What the task asks → Given the material below, return only the lines starting at the line with "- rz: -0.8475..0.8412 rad" and ending at the line with "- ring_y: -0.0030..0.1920", exactly as they appear.

BEGIN

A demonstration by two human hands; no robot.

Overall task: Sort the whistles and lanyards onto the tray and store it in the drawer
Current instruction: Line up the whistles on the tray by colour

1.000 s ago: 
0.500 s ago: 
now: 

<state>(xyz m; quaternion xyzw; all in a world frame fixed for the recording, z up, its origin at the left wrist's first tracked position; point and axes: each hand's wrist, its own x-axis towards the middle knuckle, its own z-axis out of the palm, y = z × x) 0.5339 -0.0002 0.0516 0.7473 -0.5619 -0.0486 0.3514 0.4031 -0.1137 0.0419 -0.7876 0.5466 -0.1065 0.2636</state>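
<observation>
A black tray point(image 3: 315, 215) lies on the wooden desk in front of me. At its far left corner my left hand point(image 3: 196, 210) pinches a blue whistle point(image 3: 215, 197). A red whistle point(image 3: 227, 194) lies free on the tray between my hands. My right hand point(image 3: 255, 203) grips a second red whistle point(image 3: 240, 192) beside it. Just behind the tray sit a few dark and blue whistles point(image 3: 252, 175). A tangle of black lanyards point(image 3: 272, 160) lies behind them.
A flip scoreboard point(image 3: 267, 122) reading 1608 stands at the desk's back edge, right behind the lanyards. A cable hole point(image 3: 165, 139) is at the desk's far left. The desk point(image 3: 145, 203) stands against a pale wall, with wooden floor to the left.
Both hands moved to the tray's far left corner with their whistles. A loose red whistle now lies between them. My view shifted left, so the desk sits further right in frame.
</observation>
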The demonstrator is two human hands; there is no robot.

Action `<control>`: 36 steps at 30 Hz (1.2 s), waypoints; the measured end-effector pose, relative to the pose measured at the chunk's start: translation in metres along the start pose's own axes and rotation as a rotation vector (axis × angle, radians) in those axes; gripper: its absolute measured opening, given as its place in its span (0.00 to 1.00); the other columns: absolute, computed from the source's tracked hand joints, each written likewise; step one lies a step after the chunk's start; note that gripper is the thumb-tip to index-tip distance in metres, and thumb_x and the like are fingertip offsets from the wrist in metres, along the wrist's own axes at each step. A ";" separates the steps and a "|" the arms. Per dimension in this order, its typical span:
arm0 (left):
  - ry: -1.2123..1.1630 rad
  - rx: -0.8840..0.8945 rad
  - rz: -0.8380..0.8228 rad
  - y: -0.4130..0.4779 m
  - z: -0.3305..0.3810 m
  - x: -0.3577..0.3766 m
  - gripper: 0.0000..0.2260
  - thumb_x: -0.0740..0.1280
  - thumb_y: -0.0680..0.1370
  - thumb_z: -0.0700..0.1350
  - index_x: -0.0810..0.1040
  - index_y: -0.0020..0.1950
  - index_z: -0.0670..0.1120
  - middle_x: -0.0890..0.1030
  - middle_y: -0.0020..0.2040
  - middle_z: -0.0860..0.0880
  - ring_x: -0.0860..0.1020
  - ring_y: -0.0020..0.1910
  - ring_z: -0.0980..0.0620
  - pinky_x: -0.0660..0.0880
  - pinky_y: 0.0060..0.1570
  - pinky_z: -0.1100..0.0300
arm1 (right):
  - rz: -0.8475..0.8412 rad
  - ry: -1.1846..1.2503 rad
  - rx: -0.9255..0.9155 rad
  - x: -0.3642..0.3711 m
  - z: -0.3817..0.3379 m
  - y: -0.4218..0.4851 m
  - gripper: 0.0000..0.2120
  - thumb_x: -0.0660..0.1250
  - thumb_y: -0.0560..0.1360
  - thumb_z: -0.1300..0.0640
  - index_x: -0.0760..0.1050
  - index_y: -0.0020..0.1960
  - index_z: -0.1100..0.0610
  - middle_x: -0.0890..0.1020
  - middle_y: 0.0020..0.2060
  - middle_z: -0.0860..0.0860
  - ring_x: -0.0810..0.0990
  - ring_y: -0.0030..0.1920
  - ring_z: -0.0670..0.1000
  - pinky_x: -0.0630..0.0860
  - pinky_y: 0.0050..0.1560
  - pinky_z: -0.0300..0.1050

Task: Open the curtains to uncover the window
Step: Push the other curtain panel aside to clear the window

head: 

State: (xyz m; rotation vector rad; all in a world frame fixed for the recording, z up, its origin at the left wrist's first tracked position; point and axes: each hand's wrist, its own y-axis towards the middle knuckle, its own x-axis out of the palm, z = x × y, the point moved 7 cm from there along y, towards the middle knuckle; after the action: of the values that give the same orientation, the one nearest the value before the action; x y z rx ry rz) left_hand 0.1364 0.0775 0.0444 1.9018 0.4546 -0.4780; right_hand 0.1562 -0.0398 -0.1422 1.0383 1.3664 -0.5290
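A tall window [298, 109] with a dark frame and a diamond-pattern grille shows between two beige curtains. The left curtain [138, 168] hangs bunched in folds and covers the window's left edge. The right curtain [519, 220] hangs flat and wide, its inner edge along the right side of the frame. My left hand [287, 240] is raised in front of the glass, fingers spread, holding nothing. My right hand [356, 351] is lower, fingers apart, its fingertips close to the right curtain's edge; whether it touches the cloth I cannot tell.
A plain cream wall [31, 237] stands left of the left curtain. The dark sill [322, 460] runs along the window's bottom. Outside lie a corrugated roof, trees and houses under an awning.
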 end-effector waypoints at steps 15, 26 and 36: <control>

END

Response →
  - rz: -0.8475..0.8412 rad
  - ry: -1.1846..1.2503 rad
  - rx: -0.9255..0.9155 rad
  - x: -0.3642..0.3711 m
  - z: -0.3817..0.3379 m
  - y: -0.4218..0.4851 m
  - gripper: 0.0000..0.2120
  - thumb_x: -0.0660..0.1250
  - thumb_y: -0.0560..0.1360
  - thumb_z: -0.1300..0.0640
  - index_x: -0.0760..0.1050
  - index_y: -0.0020..0.1960
  - index_z: -0.1100..0.0610
  - middle_x: -0.0890..0.1020
  - middle_y: 0.0020..0.2060
  - middle_z: -0.0860..0.0860
  - ring_x: -0.0810..0.0990
  - ring_y: -0.0030..0.1920

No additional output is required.